[ASSIGNMENT]:
From the records below, work out how many lines contain "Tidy". Reply with that number alone.

[MATERIAL PROVIDED]:
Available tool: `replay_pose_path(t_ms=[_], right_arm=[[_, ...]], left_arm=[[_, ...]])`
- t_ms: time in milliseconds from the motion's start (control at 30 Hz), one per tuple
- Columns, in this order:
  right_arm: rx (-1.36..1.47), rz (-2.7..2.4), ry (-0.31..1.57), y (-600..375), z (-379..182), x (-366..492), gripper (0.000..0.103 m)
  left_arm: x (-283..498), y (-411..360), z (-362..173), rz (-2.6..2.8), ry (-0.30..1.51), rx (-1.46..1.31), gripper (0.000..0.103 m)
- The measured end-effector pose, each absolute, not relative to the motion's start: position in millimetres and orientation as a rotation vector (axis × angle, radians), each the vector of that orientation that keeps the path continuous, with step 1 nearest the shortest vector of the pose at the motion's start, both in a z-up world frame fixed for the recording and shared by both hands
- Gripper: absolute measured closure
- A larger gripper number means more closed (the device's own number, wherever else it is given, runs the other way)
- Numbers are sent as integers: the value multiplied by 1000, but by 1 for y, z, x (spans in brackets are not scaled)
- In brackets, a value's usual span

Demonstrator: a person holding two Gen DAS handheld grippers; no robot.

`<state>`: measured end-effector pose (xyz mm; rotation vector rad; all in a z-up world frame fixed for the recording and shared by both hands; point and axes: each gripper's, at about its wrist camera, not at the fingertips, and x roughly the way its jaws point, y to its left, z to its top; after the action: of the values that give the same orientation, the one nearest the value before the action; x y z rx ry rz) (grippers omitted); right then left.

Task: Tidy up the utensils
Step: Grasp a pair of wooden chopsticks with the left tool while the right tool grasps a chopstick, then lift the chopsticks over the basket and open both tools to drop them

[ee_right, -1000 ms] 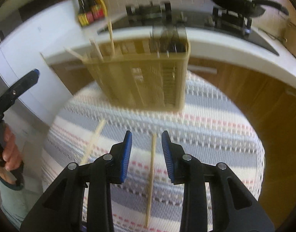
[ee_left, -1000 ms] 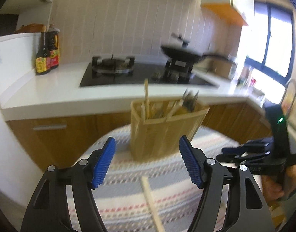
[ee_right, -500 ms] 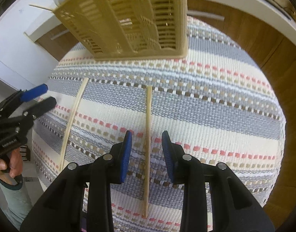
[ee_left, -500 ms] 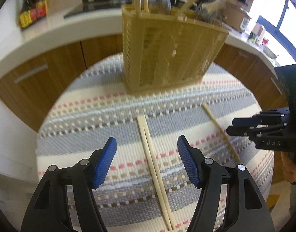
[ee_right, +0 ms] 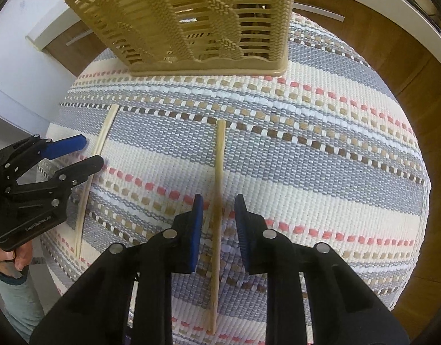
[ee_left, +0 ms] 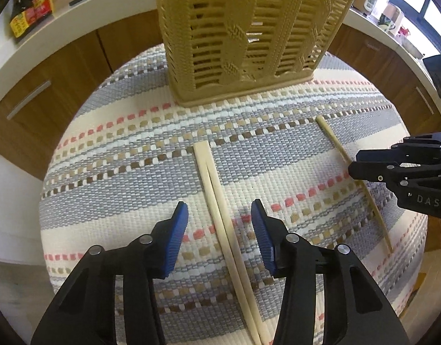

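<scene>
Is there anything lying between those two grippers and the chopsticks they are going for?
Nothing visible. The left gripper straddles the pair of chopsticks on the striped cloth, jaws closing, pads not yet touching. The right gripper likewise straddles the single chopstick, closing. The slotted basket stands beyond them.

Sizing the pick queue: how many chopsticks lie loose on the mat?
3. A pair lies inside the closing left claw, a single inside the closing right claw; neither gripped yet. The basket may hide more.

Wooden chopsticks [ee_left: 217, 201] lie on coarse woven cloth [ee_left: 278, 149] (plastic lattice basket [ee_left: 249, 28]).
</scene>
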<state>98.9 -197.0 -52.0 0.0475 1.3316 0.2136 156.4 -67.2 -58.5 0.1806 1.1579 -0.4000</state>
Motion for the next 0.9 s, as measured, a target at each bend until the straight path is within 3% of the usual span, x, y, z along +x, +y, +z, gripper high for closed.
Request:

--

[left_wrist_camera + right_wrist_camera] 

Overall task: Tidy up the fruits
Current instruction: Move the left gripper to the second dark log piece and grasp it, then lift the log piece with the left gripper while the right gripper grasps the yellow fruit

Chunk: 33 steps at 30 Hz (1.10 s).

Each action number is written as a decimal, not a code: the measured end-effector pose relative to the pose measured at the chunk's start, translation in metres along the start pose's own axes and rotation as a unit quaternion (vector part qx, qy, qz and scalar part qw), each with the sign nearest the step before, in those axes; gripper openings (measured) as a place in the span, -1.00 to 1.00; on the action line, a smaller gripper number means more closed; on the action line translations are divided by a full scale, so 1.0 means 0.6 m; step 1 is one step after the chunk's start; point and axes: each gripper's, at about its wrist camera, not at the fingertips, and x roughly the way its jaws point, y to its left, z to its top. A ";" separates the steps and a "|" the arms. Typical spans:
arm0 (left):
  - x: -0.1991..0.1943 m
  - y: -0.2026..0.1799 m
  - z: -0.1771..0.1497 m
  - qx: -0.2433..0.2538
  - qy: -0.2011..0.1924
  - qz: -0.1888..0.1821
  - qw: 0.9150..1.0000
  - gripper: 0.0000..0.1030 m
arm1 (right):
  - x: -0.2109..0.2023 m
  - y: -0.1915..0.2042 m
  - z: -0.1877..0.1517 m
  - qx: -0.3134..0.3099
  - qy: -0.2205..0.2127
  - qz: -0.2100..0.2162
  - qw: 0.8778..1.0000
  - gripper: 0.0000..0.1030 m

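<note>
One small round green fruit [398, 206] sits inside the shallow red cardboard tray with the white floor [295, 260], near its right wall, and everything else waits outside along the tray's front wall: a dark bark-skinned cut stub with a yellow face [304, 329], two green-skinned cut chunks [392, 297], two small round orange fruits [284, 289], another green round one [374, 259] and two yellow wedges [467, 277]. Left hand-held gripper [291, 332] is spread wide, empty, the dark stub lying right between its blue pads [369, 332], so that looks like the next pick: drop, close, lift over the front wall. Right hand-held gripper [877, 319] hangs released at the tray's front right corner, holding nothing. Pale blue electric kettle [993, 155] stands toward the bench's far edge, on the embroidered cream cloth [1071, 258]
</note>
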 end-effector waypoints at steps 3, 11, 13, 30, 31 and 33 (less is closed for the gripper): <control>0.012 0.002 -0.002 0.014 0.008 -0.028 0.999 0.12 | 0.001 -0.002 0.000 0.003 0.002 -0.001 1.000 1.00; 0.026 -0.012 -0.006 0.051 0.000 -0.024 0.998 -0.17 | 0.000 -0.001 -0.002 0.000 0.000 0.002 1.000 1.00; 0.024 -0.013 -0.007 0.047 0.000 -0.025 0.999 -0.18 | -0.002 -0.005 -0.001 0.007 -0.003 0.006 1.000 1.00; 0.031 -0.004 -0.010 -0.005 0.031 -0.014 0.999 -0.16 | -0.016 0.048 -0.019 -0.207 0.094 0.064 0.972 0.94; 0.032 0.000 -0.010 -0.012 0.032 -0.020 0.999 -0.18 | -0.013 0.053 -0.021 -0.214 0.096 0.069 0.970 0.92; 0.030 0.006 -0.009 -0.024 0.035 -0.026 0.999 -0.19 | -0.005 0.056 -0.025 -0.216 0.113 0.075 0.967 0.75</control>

[EXPECTED ANSWER]:
2